Sheed smiled and nodded. “Georges is a genius. It’s not a joke, Mr. Wilder,” he said without a pause or transition between the two sentences. “I work for the president and Angela works for me.”
“You work for the president and Angela works for you,” I repeated yet again.
“Correct,” Sheed said.
I glanced at Angela to see her reaction to what Sheed had told me: none whatsoever. She didn’t even look up from her fish.
Georges brought my filet de beouf au poivre and Sheed refreshed my wine. I cut the meat and put a bite in my mouth with a sip of the Margaux. It was beyond delicious. No wonder they weren’t talking while they ate. “I work for the president and Angela works for me”: Sheed had said the sentence with the intonation of “Cloudy today and rain tomorrow.” Don said Sheed had Washington connections.

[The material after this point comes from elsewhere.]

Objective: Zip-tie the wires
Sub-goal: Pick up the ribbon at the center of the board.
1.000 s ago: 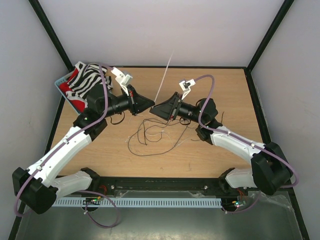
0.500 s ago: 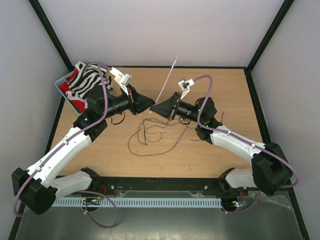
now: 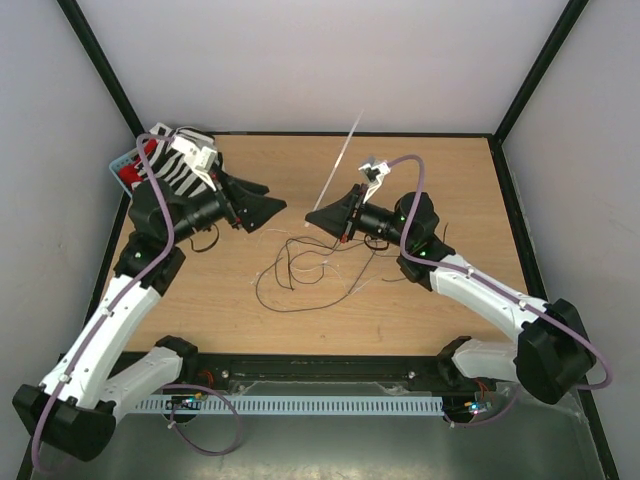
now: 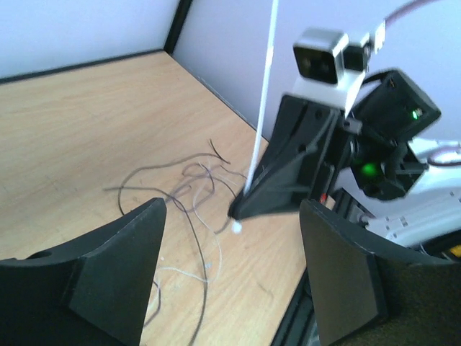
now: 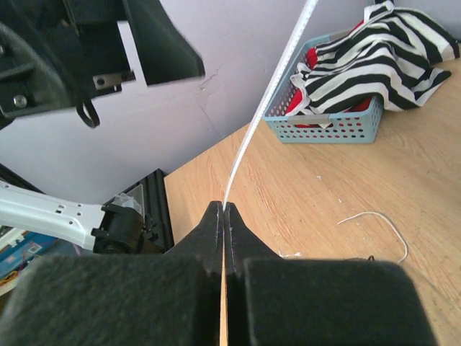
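The wires (image 3: 300, 268) are lying loose on the tabletop (image 3: 450, 180), sprawling in thin dark loops with a few pale strands, below and between the two claws. Nothing is gathering them yet, and no tie is passing around them. The zip tie (image 3: 340, 165) is standing above them, tilting up and away towards the back wall. Its small head is hanging just below the tip of the right claw (image 3: 312, 217), which is pressing its jaws together and pinching the strip just above that head. The left claw (image 3: 272, 197) is facing it with jaws spread, gripping nothing and standing apart from the tie. A blue basket (image 3: 122, 165) holding a striped cloth (image 3: 175, 165) is sitting at the far left corner, well away.

Likely hazards, as judgements: one narrow pinch alone is carrying the tie, so its long free tail may be swaying or twisting, making it hard for the left claw to catch. A sideways knock from that claw could be pulling the strip out of the pinch. The floppy strands are spreading widely, so a loop may be enclosing only some of them, or stray wires may be snagging on a claw.
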Motion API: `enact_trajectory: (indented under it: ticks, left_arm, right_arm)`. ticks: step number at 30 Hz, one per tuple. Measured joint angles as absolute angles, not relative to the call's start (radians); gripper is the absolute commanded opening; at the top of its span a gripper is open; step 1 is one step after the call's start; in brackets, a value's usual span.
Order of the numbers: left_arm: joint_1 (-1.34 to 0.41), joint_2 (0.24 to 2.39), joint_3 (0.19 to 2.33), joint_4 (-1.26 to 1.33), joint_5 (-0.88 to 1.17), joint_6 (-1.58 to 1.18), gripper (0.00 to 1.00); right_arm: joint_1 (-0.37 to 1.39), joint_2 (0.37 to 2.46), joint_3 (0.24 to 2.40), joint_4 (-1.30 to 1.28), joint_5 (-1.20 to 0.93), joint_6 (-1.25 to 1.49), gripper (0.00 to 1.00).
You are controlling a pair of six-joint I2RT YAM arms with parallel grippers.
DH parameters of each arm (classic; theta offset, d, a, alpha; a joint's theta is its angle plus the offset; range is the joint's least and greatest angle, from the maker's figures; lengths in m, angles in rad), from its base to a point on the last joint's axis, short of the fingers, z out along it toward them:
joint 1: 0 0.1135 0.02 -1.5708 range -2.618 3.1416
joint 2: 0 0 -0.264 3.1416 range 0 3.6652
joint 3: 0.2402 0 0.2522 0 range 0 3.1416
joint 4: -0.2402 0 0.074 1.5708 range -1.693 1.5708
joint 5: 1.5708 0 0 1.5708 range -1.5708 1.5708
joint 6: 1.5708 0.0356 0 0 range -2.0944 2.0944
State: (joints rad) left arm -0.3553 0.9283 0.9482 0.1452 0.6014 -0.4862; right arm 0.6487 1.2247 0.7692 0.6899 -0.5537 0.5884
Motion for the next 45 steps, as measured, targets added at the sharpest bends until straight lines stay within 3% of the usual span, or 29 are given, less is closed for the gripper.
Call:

I realized there must be other people in the world like these two. People who did secret shit for the rich and powerful and flew on private jets and drank $800 bottles of wine. I had just never met them. Nor had I ever wanted to. And I didn’t want to now, despite the best steak and wine I ever had or was likely to have again.
“All right,” I said. “Let’s try it from the beginning instead of the end. If I have any questions I’ll ask them when you’re finished telling me the whole story.”
Sheed spoke. Angela didn’t say a word. She seemed to go into sleep mode without closing her eyes. I wondered if along with her other unusual characteristics she had developed some Yoga-master technique to control her body as she put it through what she needed it to do, which sometimes must have been beyond human limits. Two minutes into Sheed’s narrative, she got up and said, “I’m going to bed. Good night, gentlemen.” She had eaten only half her fish. She picked up her pistol and hijab like a lunchbox and coveralls after the double shift at the fertilizer plant and staggered back to the bedroom suite at the rear of the plane.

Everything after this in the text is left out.